ADRの現場から 不動産会社が知っておくべきトラブル解決ノウハウ 113 日本不動産仲裁機構 太陽光発電、専門家の知見を借りて解決
住宅新報 2020年4月14日 号 8面
連載: ADRの現場から
太陽光発電に関するトラブルとしては、大きく分けて消費者間のトラブルと消費者と事業者間のトラブルがあります。後者においては、「事業者が商品を売りたいあまり、故意に大げさな表現をしたり、誤った情報を伝える」というケースももちろん存在していますが、大多数の善良な事業者が注意をしなければならないのが、「消費者と事業者の認識の齟齬からトラブルに発展してしまう」というケースです。

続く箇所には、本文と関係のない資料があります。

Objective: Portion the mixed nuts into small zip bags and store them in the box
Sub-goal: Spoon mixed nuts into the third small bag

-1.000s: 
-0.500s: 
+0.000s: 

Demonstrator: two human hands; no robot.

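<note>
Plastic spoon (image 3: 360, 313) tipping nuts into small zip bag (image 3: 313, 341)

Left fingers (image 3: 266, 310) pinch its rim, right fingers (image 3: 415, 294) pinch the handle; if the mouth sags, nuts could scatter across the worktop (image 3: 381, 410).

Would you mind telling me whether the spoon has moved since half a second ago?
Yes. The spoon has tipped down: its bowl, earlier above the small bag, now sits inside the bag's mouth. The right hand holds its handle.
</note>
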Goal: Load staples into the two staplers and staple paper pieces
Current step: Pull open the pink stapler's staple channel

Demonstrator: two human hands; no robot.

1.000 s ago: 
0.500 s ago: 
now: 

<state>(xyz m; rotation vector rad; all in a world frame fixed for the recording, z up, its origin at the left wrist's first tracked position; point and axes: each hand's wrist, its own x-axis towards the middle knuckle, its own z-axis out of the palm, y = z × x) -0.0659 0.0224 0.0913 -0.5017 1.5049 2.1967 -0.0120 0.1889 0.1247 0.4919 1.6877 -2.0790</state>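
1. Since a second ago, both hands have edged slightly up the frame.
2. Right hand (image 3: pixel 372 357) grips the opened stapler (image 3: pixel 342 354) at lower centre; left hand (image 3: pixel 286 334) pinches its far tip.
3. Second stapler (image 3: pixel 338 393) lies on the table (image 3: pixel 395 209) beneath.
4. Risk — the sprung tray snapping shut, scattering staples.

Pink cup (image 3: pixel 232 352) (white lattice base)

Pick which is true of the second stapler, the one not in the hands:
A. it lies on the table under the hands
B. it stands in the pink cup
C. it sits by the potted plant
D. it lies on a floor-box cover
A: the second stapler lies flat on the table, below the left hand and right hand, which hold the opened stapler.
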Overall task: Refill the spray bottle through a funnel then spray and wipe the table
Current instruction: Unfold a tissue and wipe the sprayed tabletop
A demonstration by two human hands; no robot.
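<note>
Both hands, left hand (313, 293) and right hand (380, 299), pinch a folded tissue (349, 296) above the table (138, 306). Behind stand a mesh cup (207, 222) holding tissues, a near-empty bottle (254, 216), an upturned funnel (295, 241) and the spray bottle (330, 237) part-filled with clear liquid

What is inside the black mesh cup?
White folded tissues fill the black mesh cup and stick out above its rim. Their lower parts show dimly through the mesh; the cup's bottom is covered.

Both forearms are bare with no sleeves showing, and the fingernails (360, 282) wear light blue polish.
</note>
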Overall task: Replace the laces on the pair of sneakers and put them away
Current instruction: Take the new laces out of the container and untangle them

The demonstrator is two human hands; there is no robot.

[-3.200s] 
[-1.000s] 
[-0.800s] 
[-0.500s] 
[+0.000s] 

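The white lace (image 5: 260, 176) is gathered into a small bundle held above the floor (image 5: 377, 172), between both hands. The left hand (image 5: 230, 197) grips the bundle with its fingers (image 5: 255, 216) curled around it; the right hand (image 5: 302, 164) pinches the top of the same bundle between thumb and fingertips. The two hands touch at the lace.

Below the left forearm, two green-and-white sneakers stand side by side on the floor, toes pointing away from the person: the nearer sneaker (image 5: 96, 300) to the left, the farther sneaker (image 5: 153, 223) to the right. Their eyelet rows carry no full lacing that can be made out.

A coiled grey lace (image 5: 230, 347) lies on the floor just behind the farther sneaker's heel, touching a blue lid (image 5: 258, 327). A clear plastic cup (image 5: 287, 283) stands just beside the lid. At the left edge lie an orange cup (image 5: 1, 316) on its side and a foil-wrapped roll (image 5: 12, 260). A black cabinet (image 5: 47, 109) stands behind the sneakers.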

太陽光発電機器の設置されている中古住宅の売買を仲介した不動産会社R社でしたが、後になって買主にA氏から「太陽光発電機器のメンテナンスに多大な費用がかかることが判明した。これは、事前に説明を受けていなかった。契約をさせたいからといって、わざと説明をしなかったのだろう。これは、だまされたと同じだ」とクレームを受けてしまいました。
R社にはだます意図などありませんでしたが、太陽光発電に対する理解が十分でなかったためにA氏に誤った情報を伝えてしまっていたのです。ちなみに、太陽光発電に関する商品やサービスでは、この種の伝達ミスが多くなっています。というのも、太陽光発電は比較的新しいものであると共に技術の進歩もあるため、知識のアップデートができていない営業マンも存在しているからです。特に、太陽光発電設備のある住宅の売買においては、機器の所有者の変更等、通常の不動産売買時に必要となる書類のプラスアルファが必要になってくるので、注意が必要なのです。